Em 1.115, Hugues de Payns, um nobre da Borgonha, e Godefrois de St. Omer, um Cavaleiro de Flandres, uniram-se a sete outros Cavaleiros para patrulhar a perigosa estrada de Jaffa a Jerusalém.
Eles haviam jurado, proteger os peregrinos e observar votos de pobreza, obediência e castidade, vestindo-se apenas de roupas velhas que lhes fossem dadas.
O Rei Baldouin I, impressionado cedeu-lhes uma das alas do palácio real, a mesquita de Al-Aqsa, construída, como diz a lenda, sobre o local do Templo de Salomão.
Daí vem o nome final, Ordem dos Pobres Cavaleiros do Templo de Salomão, ou Cavaleiros Templários.
Hugues, já chamado Mestre dos Cavaleiros do Templo, viajou à Europa, obtendo o apoio entusiasmado da maior autoridade espiritual da época, por acaso parente seu, mais tarde canonizado como São Bernardo.
Nas cópias sobreviventes, as regras da Ordem aparecem sob o comando do concílio e do venerável Padre Bernardo, o Abade de Clairvaux.
Foi o próprio São Bernardo quem elaborou as regras da nova Ordem, aprovadas no Concílio de Troyes, em 1.128.
É indiscutível que São Bernardo foi o mentor intelectual dos Monges – Guerreiros, os primeiros e autênticos Soldados de Cristo.
Praticavam o Silêncio e a maior simplicidade.
Rezavam uma Missa abreviada, com Salmos e Preces facilmente memorizáveis por homens que não sabiam ler.
Nos refeitórios, os Cavaleiros silenciosos sentavam-se em pares.
Comiam carne três vezes por semana e tomavam vinho em todas as refeições.
Enquanto comiam, escutavam trechos da Bíblia.
As Regras de São Bernardo foram a base de todas as Ordens Militares.
Porque ele definiu uma nova vocação.
Seus ideais foram expostos em um panfleto, De Laude Novae Militiae ( Em Louvro da Nova Cavalaria ), escrito para atrair recrutas.

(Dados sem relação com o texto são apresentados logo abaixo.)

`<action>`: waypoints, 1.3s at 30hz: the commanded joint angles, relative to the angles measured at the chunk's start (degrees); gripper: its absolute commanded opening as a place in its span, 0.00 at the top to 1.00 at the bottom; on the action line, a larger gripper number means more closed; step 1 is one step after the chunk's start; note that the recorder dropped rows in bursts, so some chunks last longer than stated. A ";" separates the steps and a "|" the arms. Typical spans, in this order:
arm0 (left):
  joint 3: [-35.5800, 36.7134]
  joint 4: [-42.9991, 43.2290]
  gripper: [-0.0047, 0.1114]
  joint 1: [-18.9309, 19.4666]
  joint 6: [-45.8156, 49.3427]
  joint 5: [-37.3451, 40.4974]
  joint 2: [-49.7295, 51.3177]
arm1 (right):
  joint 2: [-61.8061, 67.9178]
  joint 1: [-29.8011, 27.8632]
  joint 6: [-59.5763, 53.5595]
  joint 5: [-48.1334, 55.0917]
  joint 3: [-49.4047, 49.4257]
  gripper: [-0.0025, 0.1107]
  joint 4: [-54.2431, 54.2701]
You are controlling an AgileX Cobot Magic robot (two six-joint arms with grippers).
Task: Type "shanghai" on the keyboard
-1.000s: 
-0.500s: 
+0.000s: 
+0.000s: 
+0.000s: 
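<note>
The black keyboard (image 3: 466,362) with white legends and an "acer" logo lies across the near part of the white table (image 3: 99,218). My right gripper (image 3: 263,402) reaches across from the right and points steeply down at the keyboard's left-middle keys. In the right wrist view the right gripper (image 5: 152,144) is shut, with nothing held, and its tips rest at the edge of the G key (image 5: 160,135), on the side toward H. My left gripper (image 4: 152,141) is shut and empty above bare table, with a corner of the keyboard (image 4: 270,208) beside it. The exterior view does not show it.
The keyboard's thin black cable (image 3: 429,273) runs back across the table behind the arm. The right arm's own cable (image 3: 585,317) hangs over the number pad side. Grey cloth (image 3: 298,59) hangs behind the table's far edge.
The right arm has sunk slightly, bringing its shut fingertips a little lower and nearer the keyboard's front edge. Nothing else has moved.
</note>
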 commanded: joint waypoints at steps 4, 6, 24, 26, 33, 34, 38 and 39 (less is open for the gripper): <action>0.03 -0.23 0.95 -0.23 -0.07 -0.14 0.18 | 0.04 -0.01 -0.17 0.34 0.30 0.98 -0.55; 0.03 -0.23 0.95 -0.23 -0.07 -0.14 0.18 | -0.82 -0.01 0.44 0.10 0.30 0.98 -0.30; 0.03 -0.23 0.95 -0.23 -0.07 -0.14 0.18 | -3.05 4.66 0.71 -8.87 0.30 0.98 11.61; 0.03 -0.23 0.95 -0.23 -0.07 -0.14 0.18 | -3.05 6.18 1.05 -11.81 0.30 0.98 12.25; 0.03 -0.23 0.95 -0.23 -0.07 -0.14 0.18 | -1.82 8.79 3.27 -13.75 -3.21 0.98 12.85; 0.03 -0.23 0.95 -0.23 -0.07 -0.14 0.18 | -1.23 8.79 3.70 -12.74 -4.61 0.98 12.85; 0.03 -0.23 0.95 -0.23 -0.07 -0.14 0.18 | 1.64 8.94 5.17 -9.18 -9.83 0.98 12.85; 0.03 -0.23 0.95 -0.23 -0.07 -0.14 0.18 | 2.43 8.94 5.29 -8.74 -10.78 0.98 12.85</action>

Da noite para o dia, os Templários tornaram-se heróis.
As doações vieram dos Reis de Castela e Aragão, do Conde de Flandres e de muitos outros Príncipes.
Com essas doações, em pouco tempo, os Templários tinham propriedades não apenas em Jerusalém, mas em Antioquia e Trípoli ( Palestina ), Aragão ( Espanha ), Portugal e mais tarde , Inglaterra, Aquitânia, Poitou e Provence ( França ), Apúlia, Sicília e Gênova ( Itália ), Hungria, Grécia e Alemanha.
No seu auge, a Ordem teve mais de nove mil feudos em toda a Europa, fonte primeira de sua imensa riqueza.
Três bulas papais, Omne Datum Optimum, de 1.139, Milites Templi , de 1.144, e Militia Dei, de 1.145, estabeleciam os Templários como uma Ordem privilegiada, subordinada diretamente a Roma, respondendo exclusivamente ao Papa.
As Províncias, divididas em Comendadorias ou Preceptorados, serviam de base para recrutar e treinar e de Sede Administrativa das propriedades da Ordem na Província.
A Ordem era dividida em três Classes :
A Primeira Classe era dos Cavaleiros, obrigatoriamente nobres de origem.
Utilizavam um Manto Branco, mais tarde adornado por uma Cruz Vermelha.
A Segunda Classe eram os Sargentos, provinha da Burguesia, e tinha como funções, homens de armas a cavalo, sentinelas e morodmos.
Utilizavam um Manto Preto ou Marrom, também depois adornado com a Cruz Vermelha.
A Terceira Classe era dos Clérigos, os Capelães da Ordem.
Aos contrário dos demais, não usavam barba.
Utilizavam um Manto Verde, também adornado com a Cruz Vermelha.
Em sua forma final, por volta do Século XIII, o Grão-Mestre era o posto mais alto na Hierarquia Templária.
Seguia-se :
O Grão-Mestre era escolhido por uma elaborada combinação de Voto e Sorteio, para assegurar a imparcialidade.
O Estandarte Templário chamava-se : Beau Séant.
E seu Lema Templário era e ainda é :
Non nobis, Domine, non nobis, sed nomini tuo da gloriam.
Não a nós, Senhor, não a nós, mas dá a glória ao teu nome.